- Required action
Each line from the opening of the records that follow to the line with "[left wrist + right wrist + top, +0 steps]" needs to be written out exactly. Add nothing.

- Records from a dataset
———
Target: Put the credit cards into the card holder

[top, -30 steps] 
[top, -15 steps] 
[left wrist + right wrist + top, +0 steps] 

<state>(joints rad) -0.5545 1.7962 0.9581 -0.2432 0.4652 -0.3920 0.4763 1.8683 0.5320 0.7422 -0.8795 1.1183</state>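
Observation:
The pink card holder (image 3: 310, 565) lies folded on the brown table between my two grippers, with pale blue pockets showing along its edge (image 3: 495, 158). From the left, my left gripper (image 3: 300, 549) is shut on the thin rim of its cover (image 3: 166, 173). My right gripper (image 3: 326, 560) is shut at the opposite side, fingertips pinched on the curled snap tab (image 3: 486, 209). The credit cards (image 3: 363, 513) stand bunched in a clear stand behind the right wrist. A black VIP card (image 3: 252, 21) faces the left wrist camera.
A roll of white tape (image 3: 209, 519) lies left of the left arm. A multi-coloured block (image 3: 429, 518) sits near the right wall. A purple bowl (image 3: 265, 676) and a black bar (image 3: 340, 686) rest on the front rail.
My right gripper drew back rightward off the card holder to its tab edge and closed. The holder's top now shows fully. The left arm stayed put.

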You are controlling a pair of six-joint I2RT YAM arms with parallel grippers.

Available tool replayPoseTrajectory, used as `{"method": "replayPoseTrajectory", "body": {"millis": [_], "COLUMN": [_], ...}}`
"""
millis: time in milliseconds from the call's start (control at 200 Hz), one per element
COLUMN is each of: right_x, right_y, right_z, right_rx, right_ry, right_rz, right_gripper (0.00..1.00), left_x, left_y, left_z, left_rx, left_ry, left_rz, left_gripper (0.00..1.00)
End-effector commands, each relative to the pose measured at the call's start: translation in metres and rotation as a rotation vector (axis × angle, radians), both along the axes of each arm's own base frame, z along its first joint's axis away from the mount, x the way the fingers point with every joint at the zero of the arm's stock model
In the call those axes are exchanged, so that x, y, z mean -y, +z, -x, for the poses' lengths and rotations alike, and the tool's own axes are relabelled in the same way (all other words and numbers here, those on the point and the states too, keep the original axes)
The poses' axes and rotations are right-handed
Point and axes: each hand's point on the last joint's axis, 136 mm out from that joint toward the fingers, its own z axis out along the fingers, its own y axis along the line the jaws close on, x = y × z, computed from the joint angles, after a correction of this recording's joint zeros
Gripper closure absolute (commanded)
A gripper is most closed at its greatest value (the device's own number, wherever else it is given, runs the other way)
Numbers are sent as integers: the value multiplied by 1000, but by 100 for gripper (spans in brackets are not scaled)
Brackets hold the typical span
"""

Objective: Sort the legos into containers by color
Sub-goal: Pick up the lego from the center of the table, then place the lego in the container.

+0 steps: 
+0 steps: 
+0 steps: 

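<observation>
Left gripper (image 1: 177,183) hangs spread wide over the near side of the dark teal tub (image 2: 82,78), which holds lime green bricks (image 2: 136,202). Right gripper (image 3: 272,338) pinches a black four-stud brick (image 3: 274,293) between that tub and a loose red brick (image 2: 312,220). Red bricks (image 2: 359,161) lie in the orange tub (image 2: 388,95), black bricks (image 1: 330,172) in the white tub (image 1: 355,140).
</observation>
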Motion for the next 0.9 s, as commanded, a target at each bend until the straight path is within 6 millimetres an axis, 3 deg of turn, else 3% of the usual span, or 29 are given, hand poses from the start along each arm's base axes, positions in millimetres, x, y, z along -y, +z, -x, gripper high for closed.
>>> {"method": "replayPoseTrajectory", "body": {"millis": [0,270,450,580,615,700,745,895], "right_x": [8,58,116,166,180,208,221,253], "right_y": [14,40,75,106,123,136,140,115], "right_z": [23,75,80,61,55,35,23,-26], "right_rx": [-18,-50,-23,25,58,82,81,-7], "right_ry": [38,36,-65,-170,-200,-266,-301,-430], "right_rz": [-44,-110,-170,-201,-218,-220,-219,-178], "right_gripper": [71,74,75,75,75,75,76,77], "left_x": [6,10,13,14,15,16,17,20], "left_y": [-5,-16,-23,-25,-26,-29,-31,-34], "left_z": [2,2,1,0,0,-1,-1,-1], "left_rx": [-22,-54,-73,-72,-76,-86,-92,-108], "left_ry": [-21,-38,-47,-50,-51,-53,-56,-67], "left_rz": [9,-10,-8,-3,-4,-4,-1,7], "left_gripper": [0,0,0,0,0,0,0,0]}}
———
- Worked solution
Target: Put the credit cards into the card holder

[top, -30 steps] 
[top, -15 steps] 
[left wrist + right wrist + top, +0 steps] 

That completes the answer.